The Oklahomafrican Sun



11-1-11

      There's so many things I've never done that now I realize, and I wonder if I really care to ever do them or not, or am more concerned about the idea of doing them, because experiences aren't always all they're cracked up to be- like these people who run around obsessing with experience and soaking it all up, having to be and do everything, or get a taste of it (I've been some of that mindset), like a bunch of experience hogs, and then they find they don't have something that's truly fulfilling, because all they can appreciate anymore are the big roller coasters, and not the tiny subtleties of life, like the shadows of dancing trees shaking their branches and leaves along a sunglint wall, how the trees just stand there and soak up the sky and the sun and the wind and rain and moon.

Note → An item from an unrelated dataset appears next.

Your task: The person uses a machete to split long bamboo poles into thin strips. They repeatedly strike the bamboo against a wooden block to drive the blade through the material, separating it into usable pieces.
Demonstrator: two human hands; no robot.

When everyone's just a one-of-a-kind. An aborigine typically doesn't hang out on a laptop as far as I know, a meerkat doesn't speak Spanish as far as I know, a hamster doesn't whistle, I don't skydive (though maybe I will sometime and I'm just waiting for something traumatic to happen so I can jump out of a plane and forget about it), a sloth doesn't fight morning rush hour traffic (I want to be a sloth in a dream world)- All this steel- complexed, green colored paper money chasing rushing urgency to crowd the earth with more man-made tumbleweeds (plastic bags blowing through parking lots) and obligations for unnecessities just feels unnatural- but it was created and self-imposed, self-inflicted.
     I'm knocking on your door- I'm not a salesman.  I tried and I can't much do it.
I didn't really want to sell you anything in the first place- just give until I have nothing
and then the world will say hey look at the bum who is sometimes in reality Christ-like- though
sometimes a rotten bum.
     This week I'm once again a spy from my own world on this world and the sunrise on
the Oklahoman plains is the African sun on an African-looking, Oklahoma grass-blowing terrain, and there is a zebra that lives in Oklahoma, a long-maned lion perched on his grassy hill, watching the same sun set in the distance of the Milky Way.
     There are giraffes, a hippo, rhinos, a jaguar that lives in the Heartland. I saw them the
other day, an unexpected free pass to the zoo from a friend. It was like a heartwarming
prison full of friends who for the most part are really well off and don't know any better,
kind of like everything else. Except I knew and they knew they were really just stage
performers and thrived on the love and applause.